As Tom suggested on our studio mailing list: recognising background chatter of people not paying attention. Plugged into something like Shownar, constantly updating the data of what people are paying attention to, and feeding back suggestions of surprising and interesting things to watch.
Imagine a household of hunchbots.
Each of them working across a little domain within your home. Each building up tiny caches of emotional intelligence about you, cross-referencing them with machine learning across big data from the internet. They would make small choices autonomously around you, for you, with you – and do it well. Surprisingly well. Endearingly well.
They would be as smart as puppies.
Of course, there’s the other side of domesticated intelligences.
Matt W.’s been tracking the bleed of AI into the Argos catalogue, particularly the toy pages for some time.
The above photo of toys from Argos he took was given the title: “They do their little swarming thing and have these incredibly obscure interactions”
That might be part of the near-future: being surrounded by things that are helping us, that we struggle to build a model of how they are doing it in our minds. That we can’t directly map to our own behaviour. A demon-haunted world. This is not so far from most people’s experience of computers (and we’re back to Byron and Nass) but we’re talking about things that change their behaviour based on their environment and their interactions with us, and that have a certain mobility and agency in our world.
I’m reminded of the work of Rodney Brooks and the BEAM approach to robotics, although hopefully more AIBO than Runaways.
Again, staying on the puppy side of the uncanny valley is a design strategy here – as is the guidance within Adam Greenfield’s “Everyware”: how to think of design for ubiquitous systems that behave as sensing, learning actors in contexts beyond the screen.

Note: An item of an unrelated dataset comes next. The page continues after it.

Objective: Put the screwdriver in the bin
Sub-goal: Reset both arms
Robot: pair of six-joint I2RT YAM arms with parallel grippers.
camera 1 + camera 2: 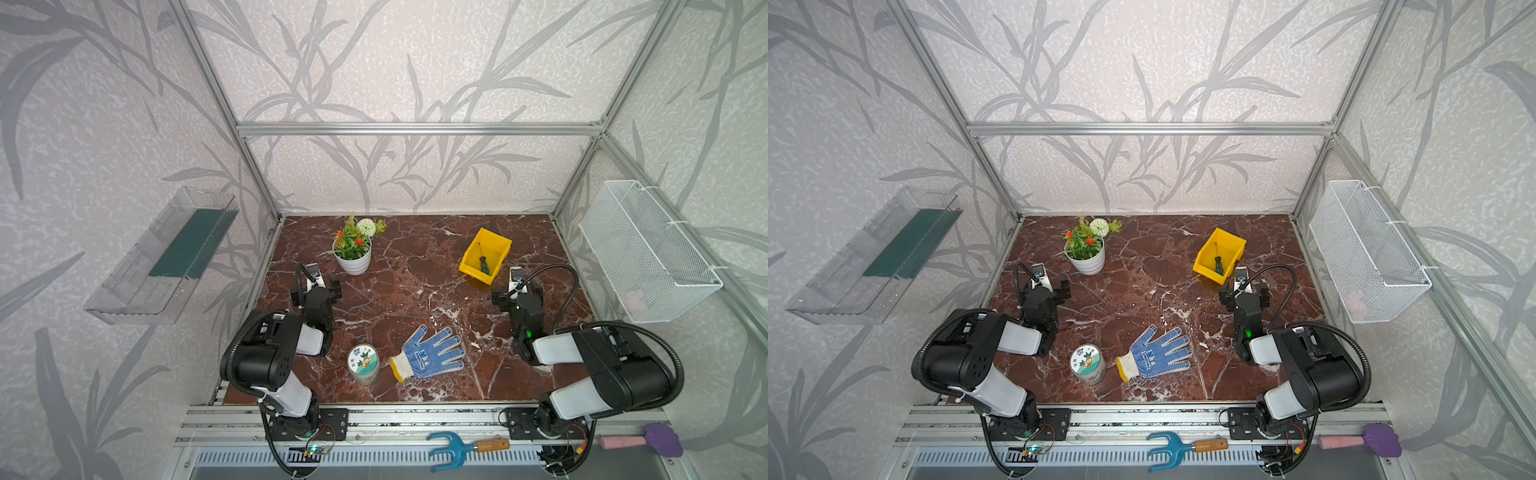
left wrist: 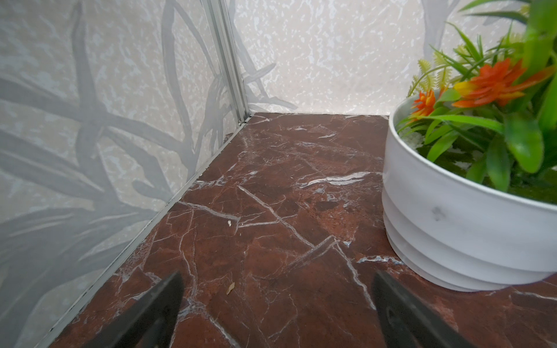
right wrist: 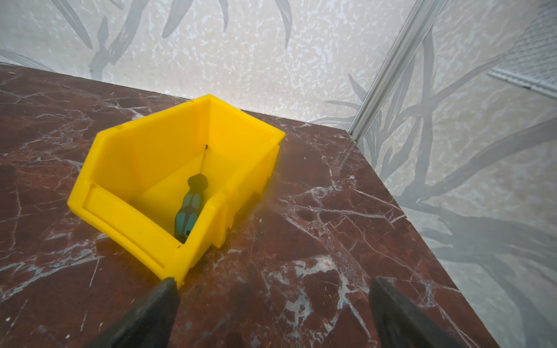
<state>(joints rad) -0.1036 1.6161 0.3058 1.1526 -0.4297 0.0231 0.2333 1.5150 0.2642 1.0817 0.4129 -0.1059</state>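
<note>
The screwdriver (image 1: 484, 264) (image 1: 1218, 264) (image 3: 190, 205), with a green and black handle and a thin shaft, lies inside the yellow bin (image 1: 471, 249) (image 1: 1207, 249) (image 3: 144, 150) at the back right of the marble table. Its tip leans up into the bin's far corner. My right gripper (image 1: 518, 291) (image 1: 1244, 296) (image 3: 272, 284) is open and holds nothing. It hovers just in front of the bin, at its near right corner. My left gripper (image 1: 316, 287) (image 1: 1046, 291) (image 2: 277, 277) is open and holds nothing, low over the table at the left, beside the plant pot.
A white pot of artificial flowers (image 1: 352, 253) (image 2: 452, 217) stands at the back left. A blue dotted glove (image 1: 430, 353) and a round tin (image 1: 363, 362) lie at the front middle. A wire basket (image 1: 648, 253) and a clear tray (image 1: 162, 257) hang on the side walls. A blue hand rake (image 1: 457, 449) lies on the front rail.
</note>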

Adam’s book is written as a series of theses (to be nailed to the door of a corporation or two?), and thinking of his “Thesis #37″ in connection with BASAAP intelligences in the home of the near-future amuses me in this context:
“Everyday life presents designers of everyware with a particularly difficult case because so very much about it is tacit, unspoken, or defined with insufficient precision.”
This cuts both ways in a near-future world of domesticated intelligences, and that might be no bad thing. Think of the intuitions and patterns – the state machine – your pets build up of you, and vice-versa. You don’t understand pets as tools, even if they perform ‘job-like’ roles. They don’t really know what we are.
We’ll never really understand what we look like from the other side of the Uncanny Valley.
What is this going to feel like?
Non-human actors in our home, that we’ve selected personally and culturally. Designed and constructed but not finished. Learning and bonding. That intelligence can look as alien as staring into the eye of a bird (ever done that? Brrr.) or as warm as looking into the face of a puppy. New nature.